The handling must be methodical; first, the inserted object must be identified (if possible) to assess its shape, especially if it presents sites with a point or edge, because this is decisive regarding the decision to attempt to extract the foreign object through the anal region or by means of surgery (abdominal laparotomy) since, with some frequency, the damage caused by the extraction of the foreign object is more serious than that caused by its insertion. Usually, x-rays and digital rectal examination are sufficient for the diagnosis.

Size is another of the questions required by the treating physician, in that large objects (greater than 15 cm on average) tend to stop at the angle formed by the sacral promontory, rendering anal extraction more difficult.
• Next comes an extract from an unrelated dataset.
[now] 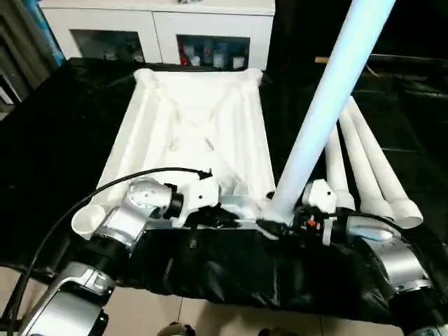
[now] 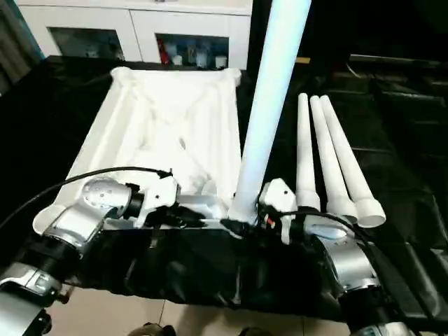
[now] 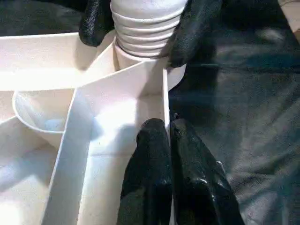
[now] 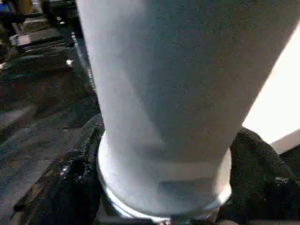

Consistency is critical, since there are objects that are compact (rigid and inflexible), which in addition to being challenging to handle, are those that cause the plunger effect. When attempting to pull the object, the latter gives rise to a contraction of the intestine when the object is encountered, which makes its mobilization impossible. In addition, one must bear in mind that despite being rigid, glass objects are very fragile and break into multiple fragments, which are most likely responsible for severe intestinal injuries. All of these points force us to decide on the type of extraction (manual or surgical) and whether the procedure requires sedation or anesthesia (regional or general).

If there arises a determination to intervene surgically by laparotomy, it is more advisable to perform a blind loop or Hartmann colonic ostomy. The prior revision and repair of the affected intestine ensures that, with this type of procedure, no excrement is present at the injury site, favoring the healing process of the damage and avoiding fistulas or abscesses in the region.

Thus, the management of this type of pathology involves its being treated by physicians with sufficient experience in the management of traumatic injuries of the colon, rectum, and anus, and the avoidance of overhandling the region with multiple extraction attempts. The determination of proceeding with the surgical intervention should not be delayed for more time than it takes to prepare a patient for a surgical procedure of relative urgency.